在过去的十年里，社会科学家已经将计算方法应用于定性文本分析，希望它们能够与手工编码的准确性和可靠性相匹配。GPT和开源生成式大型语言模型（llm）的出现改变了这一过程，从编程转向使用自然语言的模型，潜在地模仿了定性分析的深入、归纳和/或迭代过程。我们测试了生成法学硕士复制和增强传统定性编码的能力，在四个封闭和开源的生成法学硕士中试验了多个提示结构，并提出了使用生成法学硕士进行定性编码的工作流程。我们发现llm在精确匹配手工编码输出方面的表现几乎与先验监督机器学习模型一样好。此外，使用生成法学硕士作为自然语言对话者密切复制了传统的定性方法，表明它们有潜力改变定性研究过程，尽管存在挑战。

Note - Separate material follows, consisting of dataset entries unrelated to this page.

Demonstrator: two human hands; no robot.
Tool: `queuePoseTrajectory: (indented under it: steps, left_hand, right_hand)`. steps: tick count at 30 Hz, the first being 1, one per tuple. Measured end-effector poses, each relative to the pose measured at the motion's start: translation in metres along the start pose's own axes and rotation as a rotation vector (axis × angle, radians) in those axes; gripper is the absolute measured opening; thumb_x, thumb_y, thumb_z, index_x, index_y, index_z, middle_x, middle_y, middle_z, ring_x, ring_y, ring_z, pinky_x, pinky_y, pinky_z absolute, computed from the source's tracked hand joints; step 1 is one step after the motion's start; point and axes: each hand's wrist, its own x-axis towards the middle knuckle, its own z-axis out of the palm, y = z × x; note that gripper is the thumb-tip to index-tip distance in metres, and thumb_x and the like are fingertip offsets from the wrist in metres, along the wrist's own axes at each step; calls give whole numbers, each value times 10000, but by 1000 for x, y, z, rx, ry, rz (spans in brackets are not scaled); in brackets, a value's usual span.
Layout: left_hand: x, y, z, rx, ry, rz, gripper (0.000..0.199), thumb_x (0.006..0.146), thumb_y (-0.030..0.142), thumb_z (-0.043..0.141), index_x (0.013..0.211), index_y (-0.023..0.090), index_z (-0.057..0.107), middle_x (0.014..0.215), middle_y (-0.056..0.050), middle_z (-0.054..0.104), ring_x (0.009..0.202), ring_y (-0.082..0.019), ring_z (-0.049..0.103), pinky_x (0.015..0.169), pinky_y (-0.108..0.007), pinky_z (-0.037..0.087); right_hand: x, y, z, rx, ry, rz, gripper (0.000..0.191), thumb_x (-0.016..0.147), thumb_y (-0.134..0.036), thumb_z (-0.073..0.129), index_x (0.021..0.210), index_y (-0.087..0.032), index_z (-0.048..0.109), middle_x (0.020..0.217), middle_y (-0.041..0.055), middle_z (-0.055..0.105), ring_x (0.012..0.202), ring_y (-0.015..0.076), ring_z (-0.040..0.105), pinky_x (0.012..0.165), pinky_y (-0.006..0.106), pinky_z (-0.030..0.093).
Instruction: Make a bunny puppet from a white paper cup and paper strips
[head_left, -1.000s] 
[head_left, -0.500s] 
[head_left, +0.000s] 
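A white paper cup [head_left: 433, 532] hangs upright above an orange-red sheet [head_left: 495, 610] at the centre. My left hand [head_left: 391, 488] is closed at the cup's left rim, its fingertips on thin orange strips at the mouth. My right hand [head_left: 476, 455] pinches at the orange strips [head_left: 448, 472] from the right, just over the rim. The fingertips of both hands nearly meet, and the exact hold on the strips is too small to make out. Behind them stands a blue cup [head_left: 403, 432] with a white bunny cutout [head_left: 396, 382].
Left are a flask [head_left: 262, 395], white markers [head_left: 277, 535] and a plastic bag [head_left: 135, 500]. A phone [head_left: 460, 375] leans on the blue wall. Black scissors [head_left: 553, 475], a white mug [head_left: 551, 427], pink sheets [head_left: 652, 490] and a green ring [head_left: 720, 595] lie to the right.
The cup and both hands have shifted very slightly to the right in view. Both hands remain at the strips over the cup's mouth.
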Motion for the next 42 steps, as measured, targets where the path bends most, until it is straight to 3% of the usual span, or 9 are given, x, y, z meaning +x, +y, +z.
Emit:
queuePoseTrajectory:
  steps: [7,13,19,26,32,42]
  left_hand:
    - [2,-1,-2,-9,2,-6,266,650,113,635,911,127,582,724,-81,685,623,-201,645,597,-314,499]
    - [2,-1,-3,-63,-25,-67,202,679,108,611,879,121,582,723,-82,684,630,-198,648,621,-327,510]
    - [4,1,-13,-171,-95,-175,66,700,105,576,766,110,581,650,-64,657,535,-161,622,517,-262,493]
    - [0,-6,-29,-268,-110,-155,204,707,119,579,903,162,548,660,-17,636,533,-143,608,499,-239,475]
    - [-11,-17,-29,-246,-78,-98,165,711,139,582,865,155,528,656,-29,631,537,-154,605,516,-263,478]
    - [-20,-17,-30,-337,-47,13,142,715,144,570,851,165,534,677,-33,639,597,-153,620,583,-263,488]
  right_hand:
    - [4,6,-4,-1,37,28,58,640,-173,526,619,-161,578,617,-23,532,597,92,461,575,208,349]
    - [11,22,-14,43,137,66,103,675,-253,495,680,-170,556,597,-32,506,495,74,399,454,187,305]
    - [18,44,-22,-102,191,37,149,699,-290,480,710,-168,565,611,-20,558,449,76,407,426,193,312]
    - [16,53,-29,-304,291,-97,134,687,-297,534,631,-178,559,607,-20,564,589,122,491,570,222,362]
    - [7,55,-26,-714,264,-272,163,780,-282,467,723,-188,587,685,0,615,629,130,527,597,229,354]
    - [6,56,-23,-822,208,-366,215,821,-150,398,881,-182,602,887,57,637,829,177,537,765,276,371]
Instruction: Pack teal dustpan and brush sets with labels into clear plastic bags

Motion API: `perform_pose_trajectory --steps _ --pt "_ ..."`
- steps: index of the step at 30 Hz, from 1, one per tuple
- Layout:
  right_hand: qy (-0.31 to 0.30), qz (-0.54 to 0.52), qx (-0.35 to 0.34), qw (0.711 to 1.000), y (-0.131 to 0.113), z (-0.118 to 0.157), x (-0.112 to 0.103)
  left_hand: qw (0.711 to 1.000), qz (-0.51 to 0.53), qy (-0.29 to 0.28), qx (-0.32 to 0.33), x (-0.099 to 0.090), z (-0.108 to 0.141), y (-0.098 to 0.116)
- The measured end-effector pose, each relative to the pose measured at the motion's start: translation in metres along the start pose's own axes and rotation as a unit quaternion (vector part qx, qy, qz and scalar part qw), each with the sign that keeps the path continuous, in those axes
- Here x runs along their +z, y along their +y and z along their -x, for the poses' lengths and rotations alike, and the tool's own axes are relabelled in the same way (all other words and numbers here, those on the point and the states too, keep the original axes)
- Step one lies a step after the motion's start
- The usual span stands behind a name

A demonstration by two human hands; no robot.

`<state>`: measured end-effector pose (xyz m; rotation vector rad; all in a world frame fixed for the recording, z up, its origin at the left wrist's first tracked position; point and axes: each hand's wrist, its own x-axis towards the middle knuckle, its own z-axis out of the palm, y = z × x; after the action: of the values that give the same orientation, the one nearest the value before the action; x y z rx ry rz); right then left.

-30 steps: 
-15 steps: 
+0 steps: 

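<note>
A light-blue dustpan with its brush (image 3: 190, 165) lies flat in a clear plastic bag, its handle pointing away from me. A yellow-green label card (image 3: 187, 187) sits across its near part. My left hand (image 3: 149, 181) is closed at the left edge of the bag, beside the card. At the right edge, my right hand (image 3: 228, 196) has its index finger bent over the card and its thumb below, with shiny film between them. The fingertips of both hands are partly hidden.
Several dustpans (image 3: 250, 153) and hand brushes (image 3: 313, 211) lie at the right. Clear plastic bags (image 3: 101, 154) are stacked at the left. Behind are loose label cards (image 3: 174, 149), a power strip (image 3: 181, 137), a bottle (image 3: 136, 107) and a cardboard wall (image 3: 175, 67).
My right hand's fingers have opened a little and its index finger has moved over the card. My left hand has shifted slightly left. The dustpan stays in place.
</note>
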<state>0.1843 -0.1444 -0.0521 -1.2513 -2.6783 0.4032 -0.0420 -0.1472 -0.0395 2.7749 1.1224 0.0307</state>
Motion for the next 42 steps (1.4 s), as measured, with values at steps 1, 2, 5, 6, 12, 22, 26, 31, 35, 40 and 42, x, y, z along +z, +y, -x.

本文章由计算机程序翻译，如有差异，请以英文原文为准。

查看原文本刊更多论文

Updating “The Future of Coding”: Qualitative Coding with Generative Large Language Models

Over the past decade, social scientists have adapted computational methods for qualitative text analysis, with the hope that they can match the accuracy and reliability of hand coding. The emergence of GPT and open-source generative large language models (LLMs) has transformed this process by shifting from programming to engaging with models using natural language, potentially mimicking the in-depth, inductive, and/or iterative process of qualitative analysis. We test the ability of generative LLMs to replicate and augment traditional qualitative coding, experimenting with multiple prompt structures across four closed- and open-source generative LLMs and proposing a workflow for conducting qualitative coding with generative LLMs. We find that LLMs can perform nearly as well as prior supervised machine learning models in accurately matching hand-coding output. Moreover, using generative LLMs as a natural language interlocutor closely replicates traditional qualitative methods, indicating their potential to transform the qualitative research process, despite ongoing challenges.

求助全文

通过发布文献求助，成功后即可免费获取论文全文。去求助

来源期刊

Sociological Methods & Research Multiple-

CiteScore

16.30

自引率

3.20%

发文量

期刊介绍： Sociological Methods & Research is a quarterly journal devoted to sociology as a cumulative empirical science. The objectives of SMR are multiple, but emphasis is placed on articles that advance the understanding of the field through systematic presentations that clarify methodological problems and assist in ordering the known facts in an area. Review articles will be published, particularly those that emphasize a critical analysis of the status of the arts, but original presentations that are broadly based and provide new research will also be published. Intrinsically, SMR is viewed as substantive journal but one that is highly focused on the assessment of the scientific status of sociology. The scope is broad and flexible, and authors are invited to correspond with the editors about the appropriateness of their articles.